## Work order
Your job is to set down the stretch of entries that opens with the line containing "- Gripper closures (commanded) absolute" and closes with the line containing "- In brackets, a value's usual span". Keep both end lines, copy each exactly, and add nothing.

•••

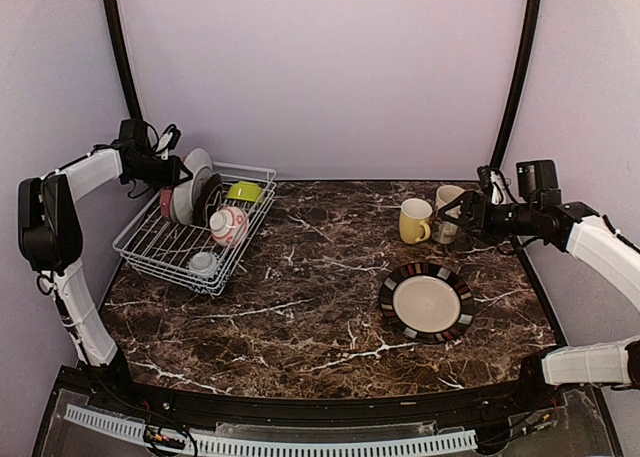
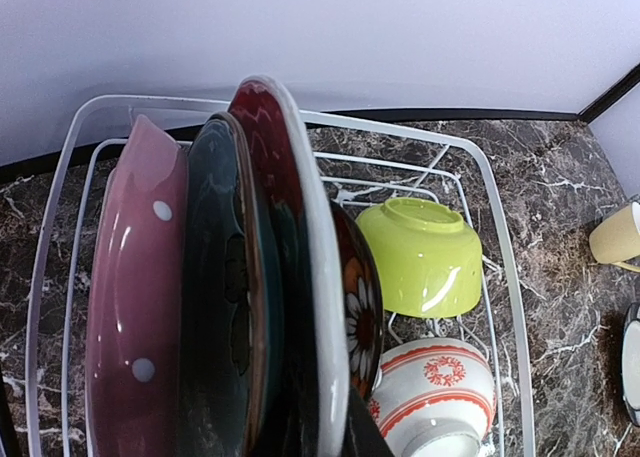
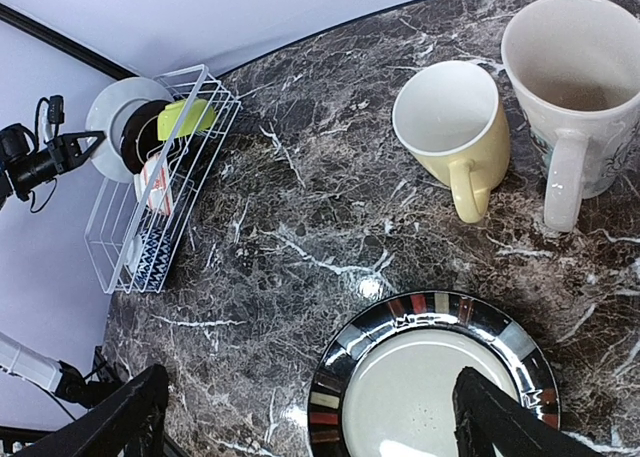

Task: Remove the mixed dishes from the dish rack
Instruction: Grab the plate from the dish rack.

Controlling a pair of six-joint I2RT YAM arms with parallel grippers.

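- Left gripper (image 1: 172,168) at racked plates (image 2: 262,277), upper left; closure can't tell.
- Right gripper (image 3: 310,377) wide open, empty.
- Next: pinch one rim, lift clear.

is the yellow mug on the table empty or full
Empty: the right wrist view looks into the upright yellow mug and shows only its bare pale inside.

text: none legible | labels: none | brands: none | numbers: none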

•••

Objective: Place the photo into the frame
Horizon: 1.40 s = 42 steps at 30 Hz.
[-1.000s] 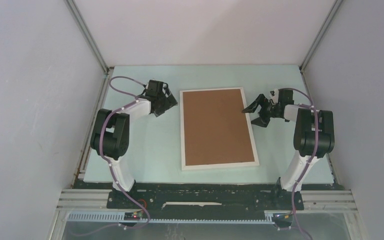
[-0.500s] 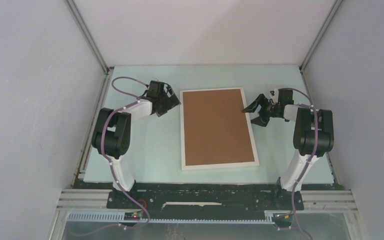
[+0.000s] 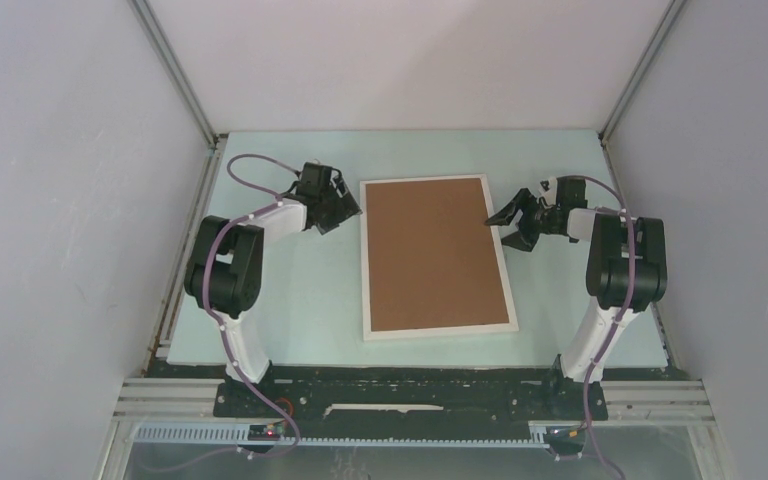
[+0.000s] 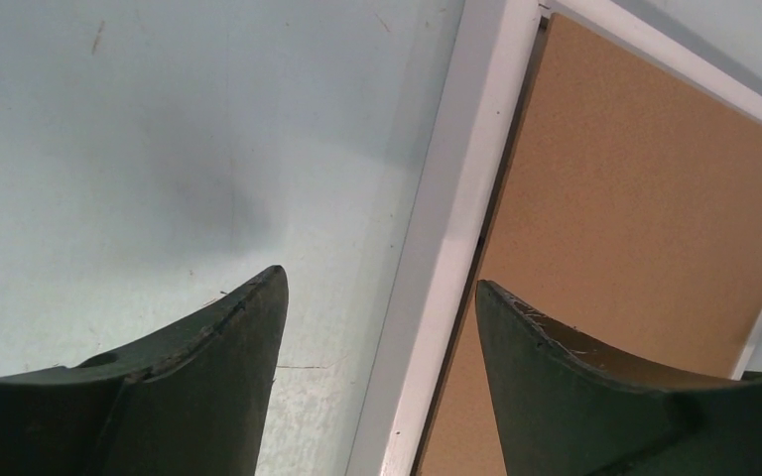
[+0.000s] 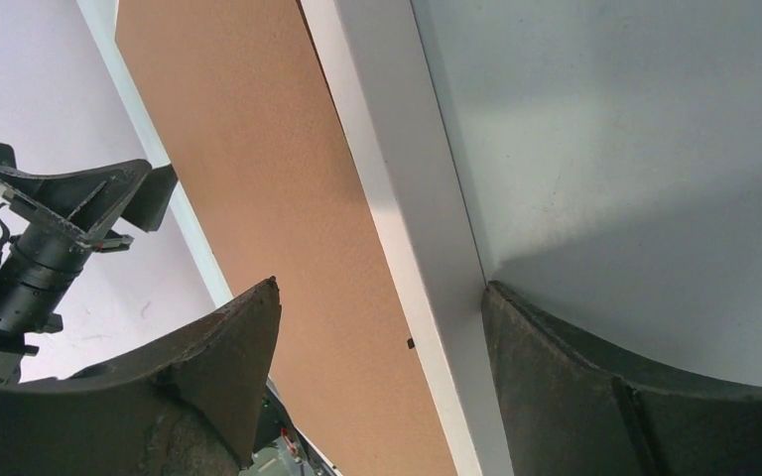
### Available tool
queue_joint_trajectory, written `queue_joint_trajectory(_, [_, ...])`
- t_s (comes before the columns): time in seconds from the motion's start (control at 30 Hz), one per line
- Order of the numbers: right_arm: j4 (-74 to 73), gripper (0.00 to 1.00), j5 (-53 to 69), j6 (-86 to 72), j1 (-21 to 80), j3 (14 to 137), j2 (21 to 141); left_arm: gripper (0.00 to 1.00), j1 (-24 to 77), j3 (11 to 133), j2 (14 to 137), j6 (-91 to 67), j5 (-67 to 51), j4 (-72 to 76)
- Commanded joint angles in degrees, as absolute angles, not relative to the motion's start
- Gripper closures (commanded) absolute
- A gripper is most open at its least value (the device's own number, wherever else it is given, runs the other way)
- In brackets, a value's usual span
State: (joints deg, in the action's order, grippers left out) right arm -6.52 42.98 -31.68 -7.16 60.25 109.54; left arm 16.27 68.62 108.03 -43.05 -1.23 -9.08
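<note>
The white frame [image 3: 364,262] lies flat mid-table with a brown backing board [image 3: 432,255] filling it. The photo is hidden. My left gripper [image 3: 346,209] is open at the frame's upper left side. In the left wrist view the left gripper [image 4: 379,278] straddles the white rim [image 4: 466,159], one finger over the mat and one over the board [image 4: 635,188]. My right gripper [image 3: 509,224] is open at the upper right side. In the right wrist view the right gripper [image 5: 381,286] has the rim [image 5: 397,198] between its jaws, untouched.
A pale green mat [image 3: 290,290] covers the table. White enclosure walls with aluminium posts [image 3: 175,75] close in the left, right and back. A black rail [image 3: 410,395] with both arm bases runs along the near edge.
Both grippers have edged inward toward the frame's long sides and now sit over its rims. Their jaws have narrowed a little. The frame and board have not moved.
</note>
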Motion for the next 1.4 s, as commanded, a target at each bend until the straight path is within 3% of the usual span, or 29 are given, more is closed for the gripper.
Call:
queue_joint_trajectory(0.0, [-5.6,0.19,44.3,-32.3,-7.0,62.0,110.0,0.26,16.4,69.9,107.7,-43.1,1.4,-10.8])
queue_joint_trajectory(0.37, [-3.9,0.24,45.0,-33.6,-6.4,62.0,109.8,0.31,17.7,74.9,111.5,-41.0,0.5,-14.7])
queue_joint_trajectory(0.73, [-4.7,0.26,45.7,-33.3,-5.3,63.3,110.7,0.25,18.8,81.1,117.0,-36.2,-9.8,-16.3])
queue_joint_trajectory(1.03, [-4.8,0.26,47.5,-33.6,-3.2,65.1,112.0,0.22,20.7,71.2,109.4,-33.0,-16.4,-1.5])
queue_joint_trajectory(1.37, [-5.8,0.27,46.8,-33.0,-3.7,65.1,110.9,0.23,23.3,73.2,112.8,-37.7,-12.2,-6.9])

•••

## Exercise output
- Gripper closures (commanded) absolute
- A gripper is most open at its least value (the device's own number, wherever else it is given, runs the other way)
- In brackets, a value's usual span

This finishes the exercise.